Vicenza

La sberla alla figlia maleducata è un reato

Dare una sberla ad una figlia maleducata è un reato. Nel primo pomeriggio di ieri, un operaio vicentino di 58 anni ha patteggiato un mese e dieci giorni di reclusione per abuso dei mezzi di correzione davanti al giudice Amedoro. L’imputato, difeso dall’avv. Andrea Balbo, ha goduto della sospensione condizionale della pena; ha inteso trovare rapidamente un accordo con il pubblico ministero Pinna per chiudere subito la dolorosa vicenda giudiziaria.
I fatti contestati erano avvenuti in città il 14 agosto di tre anni fa. Quel giorno, il padre E. D. (le iniziali sono a tutela della figlia minorenne, altrimenti riconoscibile) era in casa con la ragazzina di 14 anni. Una studentessa problematica, che negli anni ha dato più di qualche grattacapo ai genitori e che, ad ogni rimprovero, alza la voce. Così era accaduto alla vigilia di Ferragosto: l’operaio, che era in ferie dal lavoro, aveva chiesto alla figlia se avesse fatto i compiti prefissati quel pomeriggio, di modo da non trovarsi impelagata gli ultimi giorni prima del ritorno in classe. La figlia gli aveva risposto con sgarbo e maleducazione, tanto da ferirlo; e il padre, in un momento di ira funesta, le aveva rifilato un ceffone in viso.

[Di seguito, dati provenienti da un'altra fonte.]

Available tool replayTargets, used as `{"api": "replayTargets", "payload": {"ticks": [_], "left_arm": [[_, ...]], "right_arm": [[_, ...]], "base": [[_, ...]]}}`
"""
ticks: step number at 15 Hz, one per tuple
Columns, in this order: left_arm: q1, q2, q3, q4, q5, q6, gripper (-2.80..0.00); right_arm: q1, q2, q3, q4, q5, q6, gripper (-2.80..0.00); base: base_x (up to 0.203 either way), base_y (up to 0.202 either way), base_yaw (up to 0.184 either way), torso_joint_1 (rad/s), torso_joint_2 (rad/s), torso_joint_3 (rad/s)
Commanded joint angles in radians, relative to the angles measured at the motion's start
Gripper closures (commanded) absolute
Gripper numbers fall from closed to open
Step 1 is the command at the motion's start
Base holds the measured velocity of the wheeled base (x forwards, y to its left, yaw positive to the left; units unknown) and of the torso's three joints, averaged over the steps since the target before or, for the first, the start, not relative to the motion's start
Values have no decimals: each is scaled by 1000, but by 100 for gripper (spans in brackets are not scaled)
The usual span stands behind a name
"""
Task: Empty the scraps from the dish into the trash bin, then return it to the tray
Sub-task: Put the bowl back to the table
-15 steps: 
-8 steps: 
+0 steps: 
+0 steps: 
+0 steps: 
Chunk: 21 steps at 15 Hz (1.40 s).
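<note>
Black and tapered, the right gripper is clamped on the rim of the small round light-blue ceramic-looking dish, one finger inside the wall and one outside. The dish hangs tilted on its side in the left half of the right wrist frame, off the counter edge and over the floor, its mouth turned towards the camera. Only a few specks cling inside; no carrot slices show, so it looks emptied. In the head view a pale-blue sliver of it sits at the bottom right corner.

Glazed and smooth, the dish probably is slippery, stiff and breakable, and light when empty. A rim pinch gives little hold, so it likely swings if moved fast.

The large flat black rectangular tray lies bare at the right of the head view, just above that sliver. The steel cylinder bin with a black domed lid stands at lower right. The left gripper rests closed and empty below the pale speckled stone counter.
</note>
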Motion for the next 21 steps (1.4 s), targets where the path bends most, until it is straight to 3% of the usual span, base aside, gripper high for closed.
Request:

La ragazzina, a quel punto, si era messa ad urlare, fra la rabbia della sberla e il dolore. Aveva strillato così tanto che i vicini di casa, spaventati, avevano chiamato il 112, facendo intervenire i carabinieri.
All’arrivo della pattuglia, la situazione in casa si era tranquillizzata. I militari avevano suonato il campanello e l’operaio aveva aperto loro, chiedendo chi cercassero. «C’è stata una lite?», avevano chiesto. «Sì, mia figlia mi ha fatto arrabbiare», aveva spiegato E. D., che fino a quel momento non aveva mai avuto problemi con la giustizia. I carabinieri avevano così ricostruito l’accaduto; la ragazzina non aveva avuto bisogno di ricorrere alle cure mediche, ma sul viso si vedeva ancora il segno lasciato dallo schiaffo del papà.

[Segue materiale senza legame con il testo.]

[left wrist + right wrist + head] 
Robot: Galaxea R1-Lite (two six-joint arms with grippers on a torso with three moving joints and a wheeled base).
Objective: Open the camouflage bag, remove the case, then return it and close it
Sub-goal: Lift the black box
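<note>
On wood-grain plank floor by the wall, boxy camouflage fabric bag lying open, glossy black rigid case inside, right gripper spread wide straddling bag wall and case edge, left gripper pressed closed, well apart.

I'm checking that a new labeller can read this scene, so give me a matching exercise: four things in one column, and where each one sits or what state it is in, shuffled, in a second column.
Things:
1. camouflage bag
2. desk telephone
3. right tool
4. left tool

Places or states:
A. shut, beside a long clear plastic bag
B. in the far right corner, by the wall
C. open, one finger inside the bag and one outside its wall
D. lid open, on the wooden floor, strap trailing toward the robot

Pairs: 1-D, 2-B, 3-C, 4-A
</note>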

I militari, a quel punto, avevano avviato accertamenti, d’intesa con la procura, ed erano stati anche informato i servizi sociali, che avevano tenuto monitorata la famiglia, che però non era problematica. Ad avere delle difficoltà di comportamento sarebbe stata la ragazza, che fatica non poco a rispettare le regole. Era stata ascoltata anche la mamma, che non ha mai sporto denuncia ritenendo che il comportamento del marito fosse da comprendere.
Nel frattempo, i carabinieri avevano denunciato l’operaio per quella sberla, ritenendo che avesse ecceduto. E infatti la procura contestava appunto l’abuso dei mezzi di correzione; il padre non avrebbe dovuto colpirla, ma rimproverarla per la sua maleducazione e la sua mancanza di rispetto verso la figura del genitore. Alzare le mani non è consentito, se non per difendersi.
Prima dell’inizio del dibattimento, il papà ha voluto chiedere il patteggiamento. Nel frattempo la situazione in casa si è tranquillizzata: la famiglia continua a vivere serenamente sotto lo stesso tetto, con qualche litigio per gli atteggiamenti da adolescente intrattabile della studentessa, ma senza più sberloni se risponde male ai suoi genitori.